What needs to be done: Please tally the lines below that contain the string "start" and reply with that figure only.

◇ ◇ ◇

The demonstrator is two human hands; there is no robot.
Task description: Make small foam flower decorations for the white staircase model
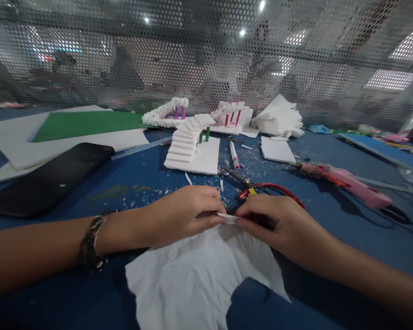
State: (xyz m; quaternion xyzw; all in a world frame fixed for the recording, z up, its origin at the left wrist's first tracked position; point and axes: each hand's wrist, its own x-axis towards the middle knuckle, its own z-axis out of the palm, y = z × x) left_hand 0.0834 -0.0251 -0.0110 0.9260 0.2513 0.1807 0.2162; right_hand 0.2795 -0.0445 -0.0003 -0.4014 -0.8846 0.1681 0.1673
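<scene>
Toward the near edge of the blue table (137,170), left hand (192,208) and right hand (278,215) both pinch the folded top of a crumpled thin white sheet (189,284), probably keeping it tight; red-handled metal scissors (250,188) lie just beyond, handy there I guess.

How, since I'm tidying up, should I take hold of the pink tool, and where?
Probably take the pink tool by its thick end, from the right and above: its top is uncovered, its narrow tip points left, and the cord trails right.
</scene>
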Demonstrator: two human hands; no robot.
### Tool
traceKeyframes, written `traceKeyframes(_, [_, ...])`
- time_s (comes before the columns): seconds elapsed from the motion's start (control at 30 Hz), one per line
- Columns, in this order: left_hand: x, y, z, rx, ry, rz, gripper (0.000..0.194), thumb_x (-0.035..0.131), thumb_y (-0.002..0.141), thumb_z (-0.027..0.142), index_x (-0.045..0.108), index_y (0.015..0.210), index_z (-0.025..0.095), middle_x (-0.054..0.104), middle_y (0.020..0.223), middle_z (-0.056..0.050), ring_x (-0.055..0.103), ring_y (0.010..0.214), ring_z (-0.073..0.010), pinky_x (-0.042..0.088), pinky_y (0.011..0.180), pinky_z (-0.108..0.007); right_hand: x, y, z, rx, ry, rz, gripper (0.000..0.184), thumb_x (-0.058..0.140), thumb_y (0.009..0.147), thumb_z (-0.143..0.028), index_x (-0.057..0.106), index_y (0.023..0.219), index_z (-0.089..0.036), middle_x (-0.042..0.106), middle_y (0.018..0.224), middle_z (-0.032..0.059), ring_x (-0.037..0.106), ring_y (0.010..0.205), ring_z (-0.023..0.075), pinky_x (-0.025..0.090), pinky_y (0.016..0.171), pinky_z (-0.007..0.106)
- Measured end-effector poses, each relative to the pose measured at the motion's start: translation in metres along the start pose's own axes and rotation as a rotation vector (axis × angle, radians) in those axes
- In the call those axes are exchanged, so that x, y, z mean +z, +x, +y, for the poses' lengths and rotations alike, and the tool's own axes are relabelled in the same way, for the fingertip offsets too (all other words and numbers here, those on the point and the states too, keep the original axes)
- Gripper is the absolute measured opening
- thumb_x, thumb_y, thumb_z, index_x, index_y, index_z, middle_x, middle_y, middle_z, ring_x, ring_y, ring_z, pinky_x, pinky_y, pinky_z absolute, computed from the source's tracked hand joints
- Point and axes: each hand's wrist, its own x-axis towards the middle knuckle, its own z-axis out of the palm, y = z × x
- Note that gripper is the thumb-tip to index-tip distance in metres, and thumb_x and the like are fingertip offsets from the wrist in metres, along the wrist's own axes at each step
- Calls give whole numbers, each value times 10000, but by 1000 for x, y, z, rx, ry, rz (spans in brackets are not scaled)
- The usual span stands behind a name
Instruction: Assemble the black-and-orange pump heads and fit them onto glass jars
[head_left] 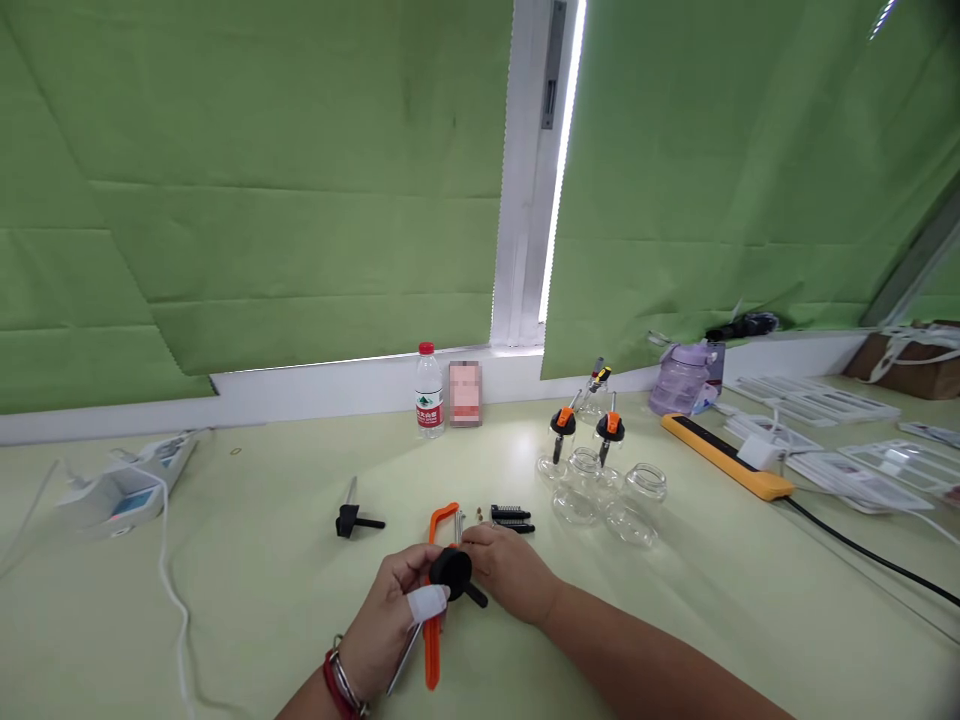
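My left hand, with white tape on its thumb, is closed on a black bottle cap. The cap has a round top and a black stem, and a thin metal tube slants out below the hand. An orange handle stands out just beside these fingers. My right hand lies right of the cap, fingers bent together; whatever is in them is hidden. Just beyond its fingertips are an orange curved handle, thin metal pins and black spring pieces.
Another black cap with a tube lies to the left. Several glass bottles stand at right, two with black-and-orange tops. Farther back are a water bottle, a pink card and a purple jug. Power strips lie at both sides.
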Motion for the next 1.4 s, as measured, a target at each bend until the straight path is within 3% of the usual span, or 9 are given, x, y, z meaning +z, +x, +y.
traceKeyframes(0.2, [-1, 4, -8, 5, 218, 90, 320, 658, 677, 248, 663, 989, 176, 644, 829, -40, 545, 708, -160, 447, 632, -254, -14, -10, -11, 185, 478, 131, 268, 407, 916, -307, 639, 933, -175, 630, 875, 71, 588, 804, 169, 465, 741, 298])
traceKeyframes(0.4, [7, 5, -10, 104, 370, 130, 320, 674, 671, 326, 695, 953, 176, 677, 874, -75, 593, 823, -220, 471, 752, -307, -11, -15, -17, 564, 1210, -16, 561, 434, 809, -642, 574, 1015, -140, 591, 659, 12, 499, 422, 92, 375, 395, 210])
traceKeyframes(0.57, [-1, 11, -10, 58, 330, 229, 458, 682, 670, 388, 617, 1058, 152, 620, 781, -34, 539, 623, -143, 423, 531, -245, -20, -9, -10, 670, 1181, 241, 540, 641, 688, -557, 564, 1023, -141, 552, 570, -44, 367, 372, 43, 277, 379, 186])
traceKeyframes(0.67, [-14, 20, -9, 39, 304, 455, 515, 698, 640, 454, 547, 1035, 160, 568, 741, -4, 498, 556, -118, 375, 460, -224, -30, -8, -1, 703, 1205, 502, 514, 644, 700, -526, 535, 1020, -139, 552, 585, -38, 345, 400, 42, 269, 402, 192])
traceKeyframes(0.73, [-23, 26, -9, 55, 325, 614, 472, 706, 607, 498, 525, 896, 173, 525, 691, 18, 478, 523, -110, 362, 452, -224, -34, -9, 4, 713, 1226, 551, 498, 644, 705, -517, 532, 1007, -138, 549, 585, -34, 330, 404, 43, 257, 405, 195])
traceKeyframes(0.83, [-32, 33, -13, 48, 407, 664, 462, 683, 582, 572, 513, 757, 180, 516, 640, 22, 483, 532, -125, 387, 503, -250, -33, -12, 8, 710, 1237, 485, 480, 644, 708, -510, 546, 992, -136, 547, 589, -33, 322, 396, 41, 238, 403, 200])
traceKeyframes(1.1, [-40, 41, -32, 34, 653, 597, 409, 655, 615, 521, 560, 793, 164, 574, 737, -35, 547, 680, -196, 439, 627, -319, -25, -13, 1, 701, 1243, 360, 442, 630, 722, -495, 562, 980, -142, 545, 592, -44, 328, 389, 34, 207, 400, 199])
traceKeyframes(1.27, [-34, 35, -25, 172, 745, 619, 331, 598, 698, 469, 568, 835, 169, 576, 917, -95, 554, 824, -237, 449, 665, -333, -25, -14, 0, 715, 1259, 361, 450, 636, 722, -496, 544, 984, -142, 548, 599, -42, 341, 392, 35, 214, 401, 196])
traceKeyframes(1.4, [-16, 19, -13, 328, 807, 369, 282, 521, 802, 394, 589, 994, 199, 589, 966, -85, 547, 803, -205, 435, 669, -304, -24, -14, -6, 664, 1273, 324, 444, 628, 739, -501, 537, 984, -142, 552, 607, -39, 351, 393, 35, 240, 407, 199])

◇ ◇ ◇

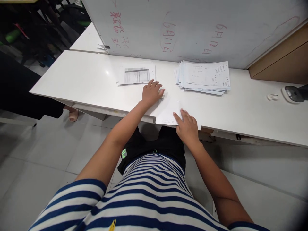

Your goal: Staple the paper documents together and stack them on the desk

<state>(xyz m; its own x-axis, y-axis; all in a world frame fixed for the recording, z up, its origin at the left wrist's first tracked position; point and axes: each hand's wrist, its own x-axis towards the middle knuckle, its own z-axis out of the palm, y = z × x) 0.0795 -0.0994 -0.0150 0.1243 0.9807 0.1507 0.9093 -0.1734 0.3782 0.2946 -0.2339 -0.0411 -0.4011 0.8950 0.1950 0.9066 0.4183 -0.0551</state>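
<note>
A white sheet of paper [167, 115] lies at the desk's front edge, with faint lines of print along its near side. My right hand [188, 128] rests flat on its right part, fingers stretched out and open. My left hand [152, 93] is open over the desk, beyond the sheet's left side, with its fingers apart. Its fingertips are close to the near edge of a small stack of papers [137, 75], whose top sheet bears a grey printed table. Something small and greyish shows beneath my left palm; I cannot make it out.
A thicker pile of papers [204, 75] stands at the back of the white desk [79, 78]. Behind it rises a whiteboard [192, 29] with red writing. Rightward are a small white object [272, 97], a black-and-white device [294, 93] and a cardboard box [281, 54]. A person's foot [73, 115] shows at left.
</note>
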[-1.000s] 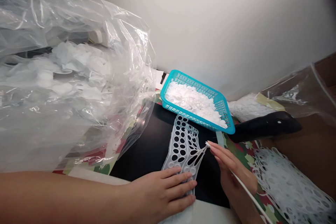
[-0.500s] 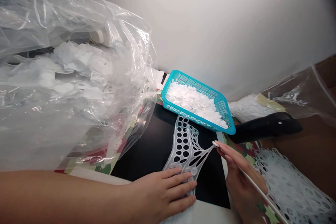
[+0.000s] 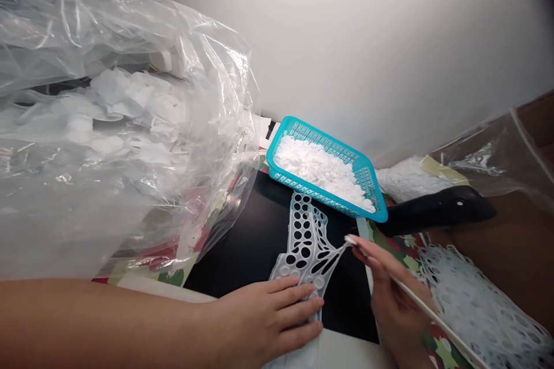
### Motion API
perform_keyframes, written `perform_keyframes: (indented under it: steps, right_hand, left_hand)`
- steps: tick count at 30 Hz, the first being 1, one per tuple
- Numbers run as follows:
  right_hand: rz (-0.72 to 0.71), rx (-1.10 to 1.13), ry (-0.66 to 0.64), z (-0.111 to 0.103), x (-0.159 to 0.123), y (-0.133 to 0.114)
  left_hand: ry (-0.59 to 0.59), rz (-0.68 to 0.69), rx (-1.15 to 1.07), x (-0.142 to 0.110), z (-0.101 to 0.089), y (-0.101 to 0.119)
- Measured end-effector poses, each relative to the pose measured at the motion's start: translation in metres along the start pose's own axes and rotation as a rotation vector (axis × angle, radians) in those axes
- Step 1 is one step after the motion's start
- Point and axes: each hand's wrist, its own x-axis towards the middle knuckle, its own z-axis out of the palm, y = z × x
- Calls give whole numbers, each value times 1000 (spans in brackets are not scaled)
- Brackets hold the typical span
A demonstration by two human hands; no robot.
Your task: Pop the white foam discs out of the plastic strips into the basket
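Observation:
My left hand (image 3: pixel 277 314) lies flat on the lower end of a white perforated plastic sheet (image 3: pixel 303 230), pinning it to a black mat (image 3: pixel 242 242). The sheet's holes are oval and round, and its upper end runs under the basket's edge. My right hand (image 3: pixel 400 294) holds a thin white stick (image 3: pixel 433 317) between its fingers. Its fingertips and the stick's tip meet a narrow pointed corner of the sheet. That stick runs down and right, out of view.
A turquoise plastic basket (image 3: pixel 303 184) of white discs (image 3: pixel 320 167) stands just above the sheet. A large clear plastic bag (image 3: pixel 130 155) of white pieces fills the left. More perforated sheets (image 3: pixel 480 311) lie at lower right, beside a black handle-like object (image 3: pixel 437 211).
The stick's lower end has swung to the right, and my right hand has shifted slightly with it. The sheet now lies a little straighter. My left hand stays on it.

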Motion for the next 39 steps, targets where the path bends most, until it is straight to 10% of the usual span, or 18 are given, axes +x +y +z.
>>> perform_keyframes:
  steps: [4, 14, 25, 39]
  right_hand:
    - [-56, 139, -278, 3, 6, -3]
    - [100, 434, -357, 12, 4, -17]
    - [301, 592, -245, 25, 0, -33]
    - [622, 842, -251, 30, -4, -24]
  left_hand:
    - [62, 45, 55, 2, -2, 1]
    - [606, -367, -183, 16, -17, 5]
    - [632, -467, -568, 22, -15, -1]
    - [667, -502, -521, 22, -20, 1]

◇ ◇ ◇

Response area: 4